Claro que ele não sabia cozinhar, assim como também nunca tinha sido garçom e tampouco entendia de administração. Mas não se intimidou. Fingia-se ocupado em fazer o tempero, enquanto as ajudantes de cozinha preparavam as refeições. Sobrava para ele, de fato, administrá-las. E assim meu tio ia de vento em polpa, promovido de garçom a chefe de cozinha, com o apreço do proprietário, até que se hospedou no Hotel Brasil um retratista. Antes que a rotina da cozinha viesse a lhe cansar, interessou-se pelo trabalho de ampliar retratos que lhe era oferecido e mais ainda pela oferta:

- Em cada canto um amor!

Largou tudo que aprendera no Restaurante Brasil para procurar nos olhos das moças que posavam para o retrato ou que lhe entregavam um negativo para ampliar: o amor. Oito meses viajando pelo interior de Goiás foram suficientes para que ele parasse nas feições de uma menina: Cidinha. Loira, olhos verdes, magra, pernas grossas, fala meiga. Nela parou seu coração e foi tão forte o sentimento que ele abandonou a profissão de retratista por um trabalho fixo. Não foi preciso muito tempo para pedir-lhe em noivado.

No entanto, o namoro o cansava. Saiam sempre cercados de amigos e irmãos. Não tinham um momento a sós. Não podiam trocar um beijo, um abraço, pois a turma não dava tempo. Para falar a verdade, o amor imaculado, ou melhor, o amor sem proximidade física não o convencia aos 19 anos. Não era suficiente. Por isso, começou a se engraçar pela vizinha. Morena, cheia de encantos e mais acessível que Cidinha. Foram tantos os encantos, os apertos e os beijos que Iracema ficou grávida. Sim, o nome da outra era Iracema.

Como ele iria contar para Cidinha, sua noiva? Como ele iria desmanchar o noivado? Ele não poderia dizer que a traiu porque não a amava. Estaria mentindo. Amava. Seu sentimento era o mesmo. Por azar, engravidara Iracema. O pai da moça e o tio, ambos empregados na polícia militar de Goiás, definiram que ele teria que casar. Sem poder sair da situação, chamou Cidinha para conversar. Pensou por muito tempo sobre como diria, tentou escolher as palavras, mas na hora não achou o que dizer. Simplesmente, pegou-lhe a mão e disse:

- Este anel não te serve. Está terminado o noivado.

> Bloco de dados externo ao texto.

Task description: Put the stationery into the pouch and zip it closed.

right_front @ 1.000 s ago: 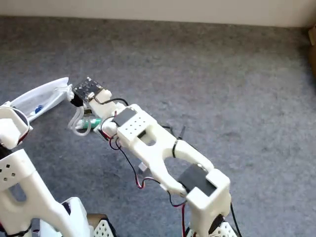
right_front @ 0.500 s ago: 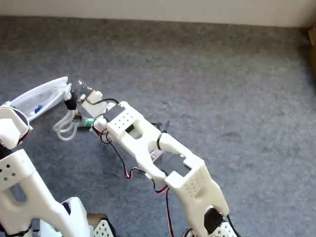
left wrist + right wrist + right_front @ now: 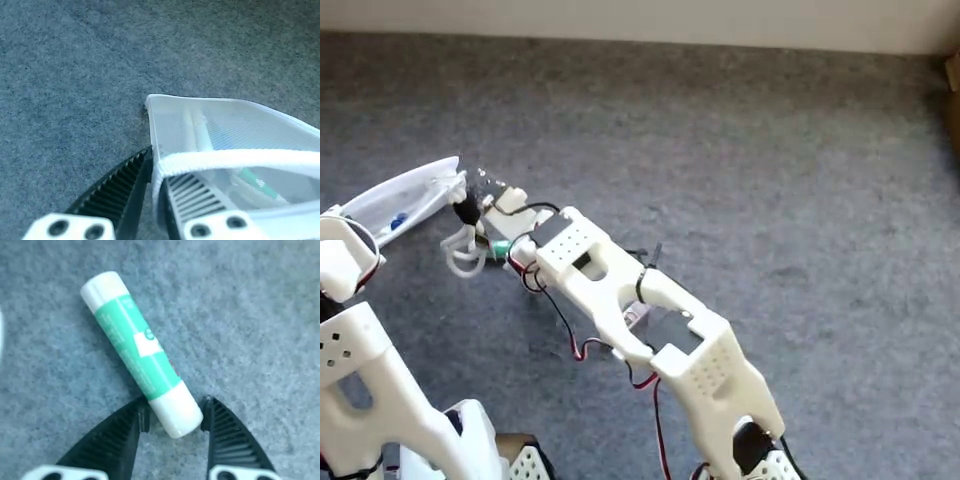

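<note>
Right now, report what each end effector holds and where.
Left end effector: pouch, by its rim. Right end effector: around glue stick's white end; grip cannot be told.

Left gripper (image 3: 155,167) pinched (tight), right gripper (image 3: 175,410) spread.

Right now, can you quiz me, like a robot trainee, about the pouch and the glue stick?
1. True or false: the glue stick at the tips of the right gripper is already inside the pouch.
2. Which one is shut on the pouch's edge? A. left gripper B. right gripper C. neither
3. Fill in: the glue stick's label is ___.

Key: 1 false, it lies on the carpet. 2 A. 3 green.
</note>
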`<control>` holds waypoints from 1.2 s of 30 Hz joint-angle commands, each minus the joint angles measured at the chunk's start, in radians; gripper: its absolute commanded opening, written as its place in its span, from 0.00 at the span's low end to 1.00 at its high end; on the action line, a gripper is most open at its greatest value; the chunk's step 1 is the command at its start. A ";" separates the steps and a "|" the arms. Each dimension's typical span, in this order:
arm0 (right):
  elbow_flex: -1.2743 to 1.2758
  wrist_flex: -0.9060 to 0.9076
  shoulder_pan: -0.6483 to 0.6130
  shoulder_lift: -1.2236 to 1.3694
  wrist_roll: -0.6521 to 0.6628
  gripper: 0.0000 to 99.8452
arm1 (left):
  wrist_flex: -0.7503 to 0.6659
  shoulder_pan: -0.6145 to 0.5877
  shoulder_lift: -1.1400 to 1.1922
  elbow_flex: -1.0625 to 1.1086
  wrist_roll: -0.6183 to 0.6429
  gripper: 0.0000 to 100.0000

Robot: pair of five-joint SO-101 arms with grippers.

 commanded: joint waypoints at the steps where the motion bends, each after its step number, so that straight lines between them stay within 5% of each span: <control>1: -0.091 -0.001 0.018 -0.004 0.012 0.17 | -0.028 -0.005 -0.012 -0.025 0.003 0.01; 8: -0.111 0.004 0.015 -0.004 0.123 0.16 | -0.028 -0.005 -0.012 -0.025 0.003 0.01; 13: -0.074 0.004 0.024 -0.008 0.169 0.01 | -0.029 -0.005 -0.012 -0.025 0.003 0.01; 28: -0.059 0.332 0.091 -0.028 0.255 0.00 | -0.029 -0.004 -0.012 -0.025 0.003 0.01; 36: 0.077 0.435 0.120 -0.268 0.250 0.00 | -0.025 0.036 -0.012 -0.027 0.003 0.01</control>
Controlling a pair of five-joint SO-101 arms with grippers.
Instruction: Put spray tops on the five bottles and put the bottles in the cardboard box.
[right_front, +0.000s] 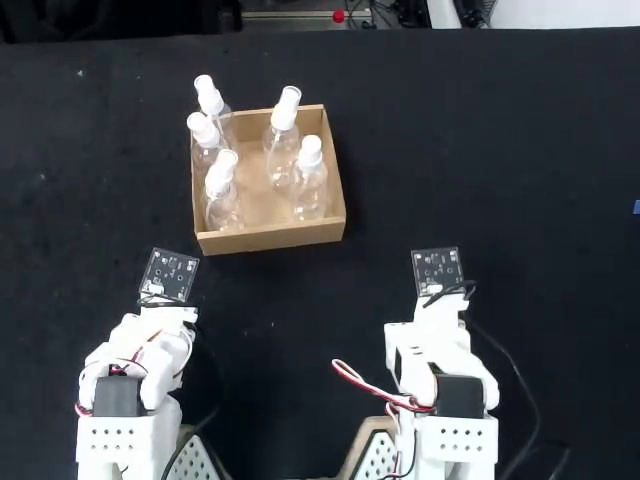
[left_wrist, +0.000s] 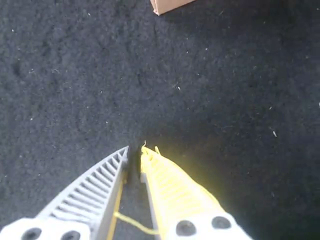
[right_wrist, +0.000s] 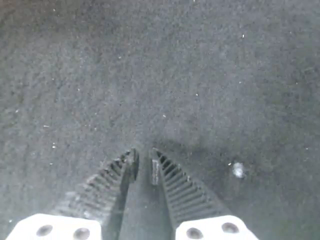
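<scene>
The cardboard box (right_front: 335, 215) sits on the black table at the upper middle of the high view. Several clear bottles (right_front: 309, 178) with white spray tops (right_front: 311, 150) stand inside it. One bottle (right_front: 213, 102) at the far left corner leans over the box's rim. A corner of the box (left_wrist: 167, 5) shows in the left wrist view. My left gripper (left_wrist: 135, 152) is shut, empty, low over bare cloth, near the front on the left. My right gripper (right_wrist: 143, 162) is shut and empty too, over bare cloth at the front right. Both arms are folded back, short of the box.
Black cloth (right_front: 500, 150) covers the whole table. A small pale speck (right_wrist: 238, 170) lies on the cloth beside the right gripper. Cables (right_front: 365, 385) trail between the two arm bases at the front edge.
</scene>
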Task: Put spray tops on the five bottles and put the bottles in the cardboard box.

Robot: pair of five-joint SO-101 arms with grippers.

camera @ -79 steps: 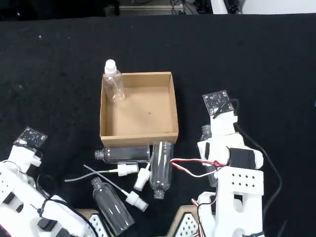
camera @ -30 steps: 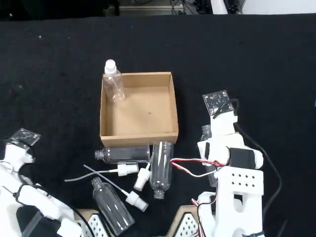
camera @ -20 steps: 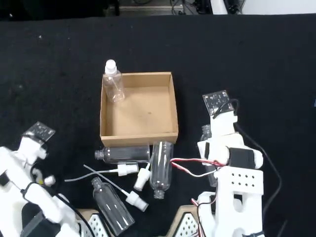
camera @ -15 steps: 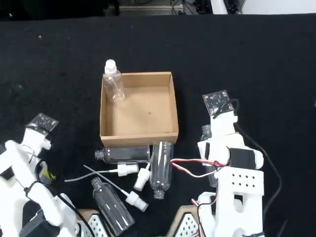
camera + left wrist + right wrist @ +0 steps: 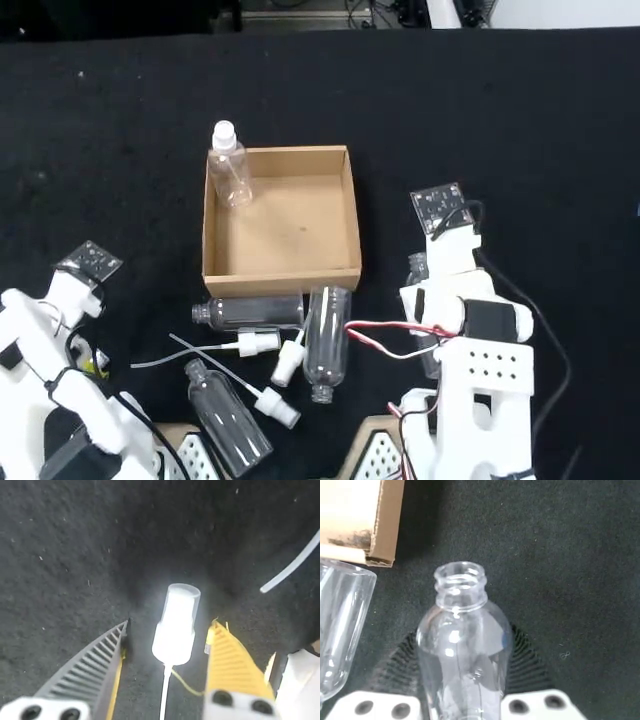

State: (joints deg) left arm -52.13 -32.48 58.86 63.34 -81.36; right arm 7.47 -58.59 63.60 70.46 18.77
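Well, plain bottle (image 5: 462, 645) between right fingers (image 5: 529, 666)

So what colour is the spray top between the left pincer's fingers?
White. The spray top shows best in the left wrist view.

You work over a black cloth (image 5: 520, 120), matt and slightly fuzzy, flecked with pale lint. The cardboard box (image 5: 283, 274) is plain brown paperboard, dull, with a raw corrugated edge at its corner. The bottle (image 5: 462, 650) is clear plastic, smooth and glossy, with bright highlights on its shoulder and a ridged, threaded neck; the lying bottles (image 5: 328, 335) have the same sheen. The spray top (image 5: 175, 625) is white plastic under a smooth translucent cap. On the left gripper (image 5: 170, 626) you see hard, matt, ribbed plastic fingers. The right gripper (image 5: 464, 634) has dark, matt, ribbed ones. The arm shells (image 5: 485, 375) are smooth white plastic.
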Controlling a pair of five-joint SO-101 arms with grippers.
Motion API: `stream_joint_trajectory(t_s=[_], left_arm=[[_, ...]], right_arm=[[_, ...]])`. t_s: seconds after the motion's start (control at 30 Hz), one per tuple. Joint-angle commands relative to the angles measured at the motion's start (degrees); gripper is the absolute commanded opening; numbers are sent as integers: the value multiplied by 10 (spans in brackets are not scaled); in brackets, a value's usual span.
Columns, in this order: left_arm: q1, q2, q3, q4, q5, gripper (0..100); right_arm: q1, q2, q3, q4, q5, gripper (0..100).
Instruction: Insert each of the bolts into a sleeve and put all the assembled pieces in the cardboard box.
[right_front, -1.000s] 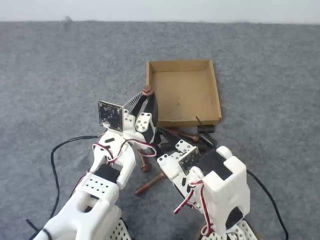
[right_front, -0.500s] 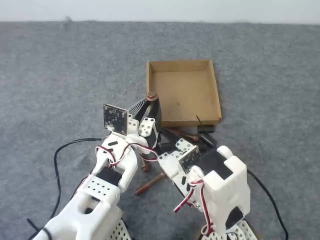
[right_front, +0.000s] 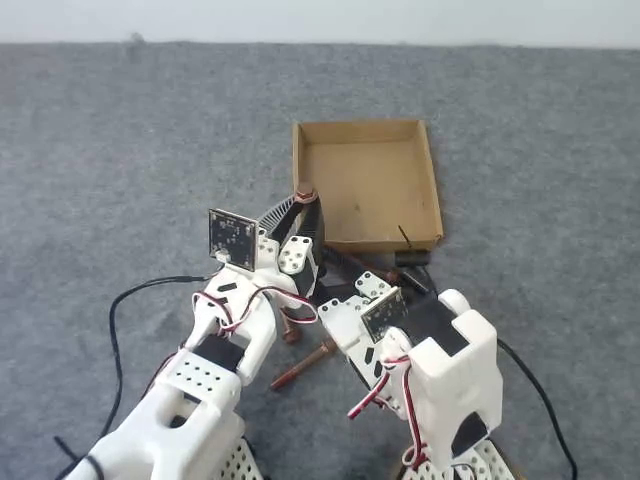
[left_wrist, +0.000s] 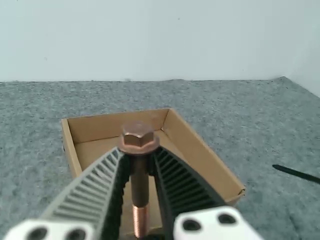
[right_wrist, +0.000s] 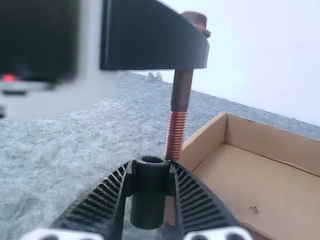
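Observation:
My left gripper (left_wrist: 137, 172) is shut on a copper bolt (left_wrist: 136, 172), held upright with its hex head (right_front: 304, 194) on top, just in front of the cardboard box (right_front: 368, 186). My right gripper (right_wrist: 148, 187) is shut on a black sleeve (right_wrist: 148, 190), held upright with its open end up. The bolt's threaded tip (right_wrist: 174, 135) hangs just above and behind the sleeve's mouth. In the high view both grippers meet near the box's near left corner, the right gripper (right_front: 335, 280) below the left gripper (right_front: 303, 215).
More bolts (right_front: 300, 367) lie on the grey carpet between the arms, one beside the left arm (right_front: 289, 325). Black sleeves (right_front: 412, 257) lie in front of the box's near wall. A black cable (right_front: 120, 300) loops at the left.
My left gripper has carried the bolt a little toward the right arm and lower. My right arm has shifted slightly, bringing the sleeve under the bolt.

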Motion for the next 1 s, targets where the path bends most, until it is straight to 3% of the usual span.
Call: stream_joint_trajectory(t_s=[0.0, 0.3, 0.97], left_arm=[[4, -30, -11, -23, 2, 10], [-1, -30, -7, -78, 2, 10], [4, -30, 8, -78, 3, 10]], right_arm=[[11, -4, -25, -15, 6, 6], [11, -4, -25, -15, 6, 6], [37, -3, -42, -15, 7, 6]])
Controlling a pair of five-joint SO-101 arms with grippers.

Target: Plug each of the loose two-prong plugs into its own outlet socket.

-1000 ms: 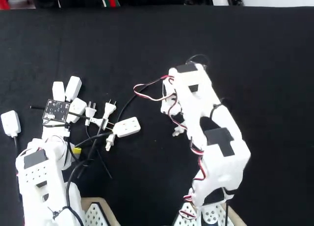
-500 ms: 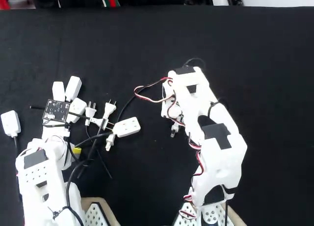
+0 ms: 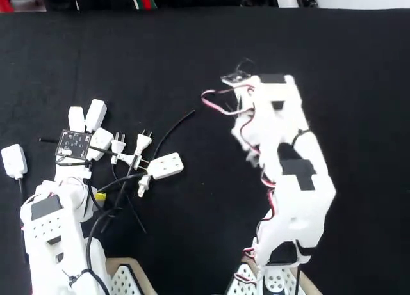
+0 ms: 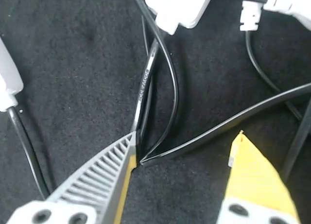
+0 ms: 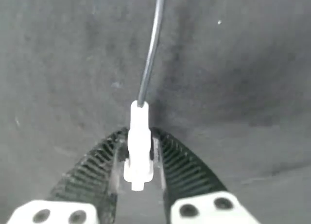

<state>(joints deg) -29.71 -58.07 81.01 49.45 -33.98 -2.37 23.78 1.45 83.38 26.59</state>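
Note:
My right gripper is shut on a small white two-prong plug, whose black cord leads away over the cloth. In the high view this gripper sits mid-table, right of the white outlet block. Two loose plugs lie prongs up beside the block, and a third lies just below it. My left gripper is open, low over a tangle of black cords, with the block's end beyond it.
A white adapter lies at the far left edge. White blocks sit above the left arm. A black cord runs diagonally from the plug cluster towards the right arm. Black cloth stretches open at the back and right.
The right arm has swung to the right and slightly away, carrying its plug; the black cord now stretches out diagonally behind it. The left arm has kept still.

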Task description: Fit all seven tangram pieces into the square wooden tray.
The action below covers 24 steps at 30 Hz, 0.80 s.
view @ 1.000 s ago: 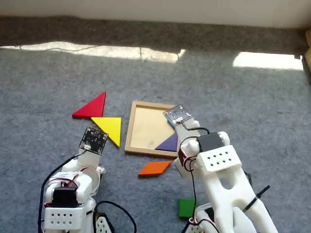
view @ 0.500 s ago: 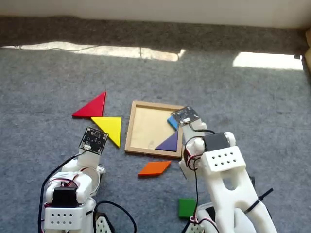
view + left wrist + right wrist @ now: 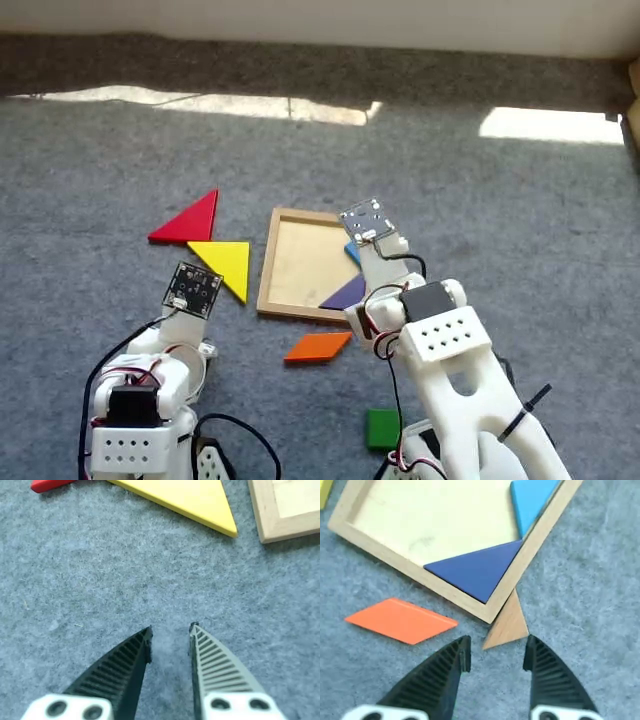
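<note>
Seeing the right gripper [image 3: 497, 642] swing back toward the tray [image 3: 395, 559]; it hangs released over the wooden triangle [image 3: 507, 622] just beside the tray's corner. Light-blue piece [image 3: 532, 495] and dark-blue triangle [image 3: 475, 572] are seated, so I reckon that's the next pick.

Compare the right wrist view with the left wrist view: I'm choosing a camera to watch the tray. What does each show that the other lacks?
Right wrist view: the dark blue triangle and light blue piece inside the wooden tray, the orange parallelogram, a wood-coloured triangle just outside the tray's corner, the open right gripper. Left wrist view: the red triangle, the open left gripper. Both: the tray, the yellow triangle, grey carpet.
</note>
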Each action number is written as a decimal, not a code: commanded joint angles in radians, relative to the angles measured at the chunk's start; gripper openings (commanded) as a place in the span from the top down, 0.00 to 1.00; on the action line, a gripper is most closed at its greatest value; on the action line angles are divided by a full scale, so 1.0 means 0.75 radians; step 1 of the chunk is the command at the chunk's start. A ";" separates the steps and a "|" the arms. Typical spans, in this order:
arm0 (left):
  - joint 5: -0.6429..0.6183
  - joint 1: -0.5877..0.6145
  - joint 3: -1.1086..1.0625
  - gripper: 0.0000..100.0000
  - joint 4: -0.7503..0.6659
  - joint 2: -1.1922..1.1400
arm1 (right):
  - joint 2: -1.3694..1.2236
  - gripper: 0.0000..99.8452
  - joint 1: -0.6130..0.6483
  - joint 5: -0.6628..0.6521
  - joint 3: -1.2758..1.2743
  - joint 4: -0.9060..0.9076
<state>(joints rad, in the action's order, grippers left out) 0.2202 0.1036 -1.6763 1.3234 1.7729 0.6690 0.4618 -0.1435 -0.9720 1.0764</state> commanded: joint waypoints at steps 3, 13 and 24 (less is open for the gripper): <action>-0.002 -0.015 -0.026 0.87 0.006 0.066 | 0.019 0.79 0.009 0.031 0.009 0.064; -0.002 -0.015 -0.026 0.87 0.006 0.066 | 0.021 0.79 0.015 0.276 0.021 0.382; -0.002 -0.015 -0.026 0.87 0.006 0.066 | 0.019 0.79 0.185 0.284 -0.075 0.410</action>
<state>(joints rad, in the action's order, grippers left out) 0.2202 0.1036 -1.6763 1.3234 1.7729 0.6690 0.5340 0.0591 -0.9935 1.3802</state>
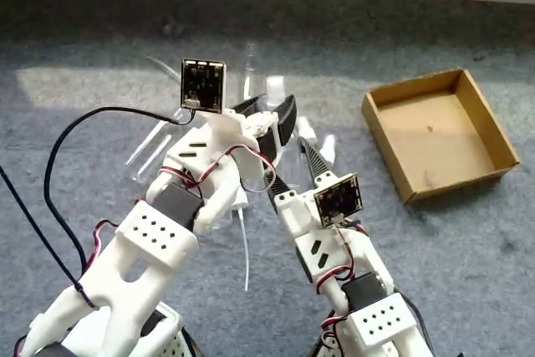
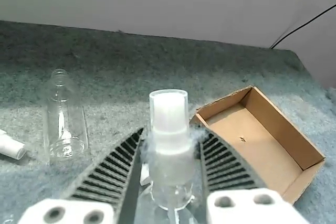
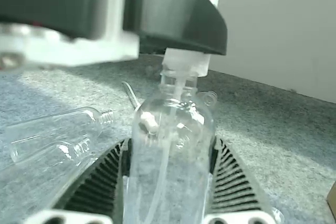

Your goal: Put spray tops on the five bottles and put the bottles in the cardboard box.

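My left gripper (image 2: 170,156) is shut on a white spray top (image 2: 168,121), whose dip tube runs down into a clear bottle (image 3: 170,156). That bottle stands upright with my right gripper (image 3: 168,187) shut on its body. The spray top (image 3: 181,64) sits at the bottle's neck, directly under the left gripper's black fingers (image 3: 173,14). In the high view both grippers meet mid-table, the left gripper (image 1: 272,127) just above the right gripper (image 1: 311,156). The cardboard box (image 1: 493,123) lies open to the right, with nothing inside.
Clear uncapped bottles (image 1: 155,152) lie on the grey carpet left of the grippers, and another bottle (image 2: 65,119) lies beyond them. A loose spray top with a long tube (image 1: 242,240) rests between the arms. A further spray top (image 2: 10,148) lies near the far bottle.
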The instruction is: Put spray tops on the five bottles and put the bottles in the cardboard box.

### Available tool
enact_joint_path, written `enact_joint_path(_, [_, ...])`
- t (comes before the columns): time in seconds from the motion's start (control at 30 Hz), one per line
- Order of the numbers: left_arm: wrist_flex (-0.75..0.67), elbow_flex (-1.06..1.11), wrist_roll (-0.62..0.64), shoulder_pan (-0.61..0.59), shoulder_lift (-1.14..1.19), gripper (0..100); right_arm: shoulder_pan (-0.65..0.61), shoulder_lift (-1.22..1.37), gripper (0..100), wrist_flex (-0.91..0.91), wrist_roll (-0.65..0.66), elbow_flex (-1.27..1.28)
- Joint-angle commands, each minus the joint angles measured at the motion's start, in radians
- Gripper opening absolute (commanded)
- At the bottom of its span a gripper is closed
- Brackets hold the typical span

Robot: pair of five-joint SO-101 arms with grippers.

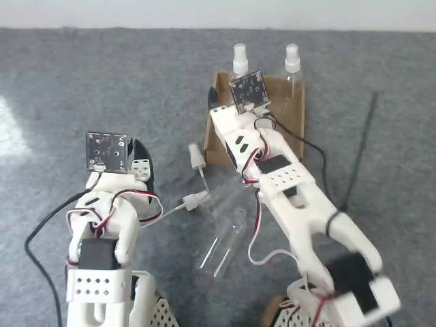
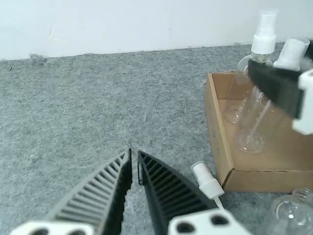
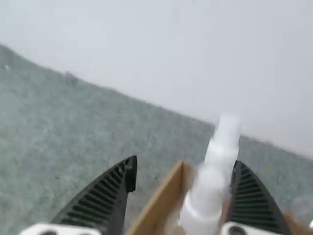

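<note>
Bottle stands upright in cardboard box between wide right gripper; left gripper closed.

The scene looks like a robotics lab or a hobby workbench rather than a home. A grey felt-like mat covers the whole table, and a bare white wall closes the far side. Two white printed arms stand at the near edge, the left arm and the right arm, with bare servo wires, a loose black cable and an uncased circuit board. A plain cardboard box and clear bottles lie about like test props.
</note>
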Motion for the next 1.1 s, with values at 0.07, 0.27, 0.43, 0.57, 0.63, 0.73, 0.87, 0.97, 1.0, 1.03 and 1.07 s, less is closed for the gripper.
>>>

Cidinha não entendia o que acontecia. Como um amor tão grande terminava assim? Sem mais nem menos? Sem razão? Sem palavras? Também Cidinha não soube o que responder. Caiu no choro e chorando saiu correndo da casa de minha avó. Queria fugir da dor que naquele momento a engolia. Queria fugir do vazio que de repente invadia sua vida e seu futuro. Meu pai, que assistira a conversa, chamou a atenção do meu tio:

- Assim que você termina com a moça? Isso não é papel de homem, rapaz! Vai atrás dela. Pede desculpas e se explique.

Meu tio saiu correndo atrás de Cidinha, mas antes que ele a alcançasse, ela entrou no ônibus. O ônibus a levou embora para longe. Nenhuma outra palavra. Nenhum beijo. Nenhum abraço. Nem mesmo a despedida. O ônibus poderia atrasar. Poderia não ter passado. Por infelicidade, ele chegou no instante que ela pisou na parada. O ônibus levou embora Cidinha por longos anos. Tão longo os anos que meu tio envelheceu. Casou e separou de Iracema depois de ter dois filhos. Conheceu outras profissões. Aprendeu a tocar viola. A beber com os amigos. A beber até cair na rua. Bebeu tanto que terminou no hospital. Recuperando-se de uma quase cirrose. Uma senhora viu o nome de minha tia na lista de visita. Era o mesmo sobrenome. Não poderia ser outro! Perguntou à enfermeira qual era o quarto onde aquela senhora fora fazer a visita. Reencontrou o meu tio recuperando-se no hospital. Ainda recuperando-se do amor que não vivera. Das palavras íntimas que não pode dizer. Dos carinhos que guardou. Dos sonhos que desejou ao lado dela. Naquele canto, na cama, ainda estava o amor.